AYP was the first Worlds Fair in Seattle. It was hosted at what is now the University of Washington campus in 1909. It was originally going to be in 1907 to commemorate the 10th anniversary of the Klondike Gold Rush but Jamestown Exposition was that year, so Seattle postponed. Apx 3.7 million people attended the event.
Alaska Yukon Pacific Expo Scarf in silver silk
This treasured momento was a silver silk scarf that our fair goer had her name embroidered on it. We know her as only Gaby. The scarf has a picture of the US Government building as the center of the motif.
Gaby had her name embroidered on this scarf
The scarf was probably left folded for over 100 years and this contributed to some of the condition issues it has. Also, the type of silk it was made of combined with creasing has created tear like areas in the fabric.
AYP scarf suffers from shattered silk issues
This is often called shattered silk. Wiki gives us this nice explanation of what that is.
In some cases, the textiles are weakened not by outside causes such as light or pests, but by chemical reactions taking place within the fabric itself, such as the oxidation of iron-based mordants over time.

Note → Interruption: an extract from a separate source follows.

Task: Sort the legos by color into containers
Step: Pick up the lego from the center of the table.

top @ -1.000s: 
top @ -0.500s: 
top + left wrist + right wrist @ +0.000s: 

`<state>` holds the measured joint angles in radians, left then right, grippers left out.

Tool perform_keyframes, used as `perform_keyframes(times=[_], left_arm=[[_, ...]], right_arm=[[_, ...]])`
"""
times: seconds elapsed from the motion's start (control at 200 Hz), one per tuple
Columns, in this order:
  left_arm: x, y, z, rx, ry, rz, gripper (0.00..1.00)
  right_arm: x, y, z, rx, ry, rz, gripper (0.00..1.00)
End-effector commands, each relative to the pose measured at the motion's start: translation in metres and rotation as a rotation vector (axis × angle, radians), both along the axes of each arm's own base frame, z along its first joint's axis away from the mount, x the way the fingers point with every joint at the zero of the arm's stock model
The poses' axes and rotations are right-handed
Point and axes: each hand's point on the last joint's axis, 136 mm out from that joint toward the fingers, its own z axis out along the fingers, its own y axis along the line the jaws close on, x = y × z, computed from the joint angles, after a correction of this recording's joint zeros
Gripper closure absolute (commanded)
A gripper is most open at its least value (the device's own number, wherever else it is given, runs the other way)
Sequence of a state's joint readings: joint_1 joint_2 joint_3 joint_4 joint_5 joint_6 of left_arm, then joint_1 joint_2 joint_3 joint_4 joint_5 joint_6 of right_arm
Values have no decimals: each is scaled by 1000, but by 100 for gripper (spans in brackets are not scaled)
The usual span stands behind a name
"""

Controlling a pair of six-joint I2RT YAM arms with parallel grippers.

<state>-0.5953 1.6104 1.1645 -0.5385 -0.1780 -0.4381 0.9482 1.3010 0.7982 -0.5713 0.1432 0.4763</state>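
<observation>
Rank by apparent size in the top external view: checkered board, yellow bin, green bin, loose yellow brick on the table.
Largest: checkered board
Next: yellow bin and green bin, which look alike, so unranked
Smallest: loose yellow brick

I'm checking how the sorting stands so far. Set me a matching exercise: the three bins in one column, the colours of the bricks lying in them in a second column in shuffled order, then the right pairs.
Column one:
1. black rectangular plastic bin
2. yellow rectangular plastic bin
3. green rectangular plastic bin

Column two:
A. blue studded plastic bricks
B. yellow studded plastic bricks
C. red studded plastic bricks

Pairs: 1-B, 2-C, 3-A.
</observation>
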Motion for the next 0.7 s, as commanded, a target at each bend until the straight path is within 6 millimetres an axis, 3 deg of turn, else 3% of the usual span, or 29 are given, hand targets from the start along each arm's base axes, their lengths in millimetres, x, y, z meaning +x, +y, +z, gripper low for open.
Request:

One example which is cited frequently throughout the literature is the case of “shattered silk.” During the late nineteenth and early twentieth centuries, many silk manufacturers treated their fabrics with metallic salts (usually containing tin and iron) to give them a heavier, more luxurious feel. However, as these fabrics have aged, the metals in the fibres have accelerated their decay and caused them to become extremely brittle. The shredded or “shattered” effect this causes is the reason for the name. In this case, the environment of the textile contributes very little to the deterioration from the metallic salts, though exposure to light may accelerate it even further.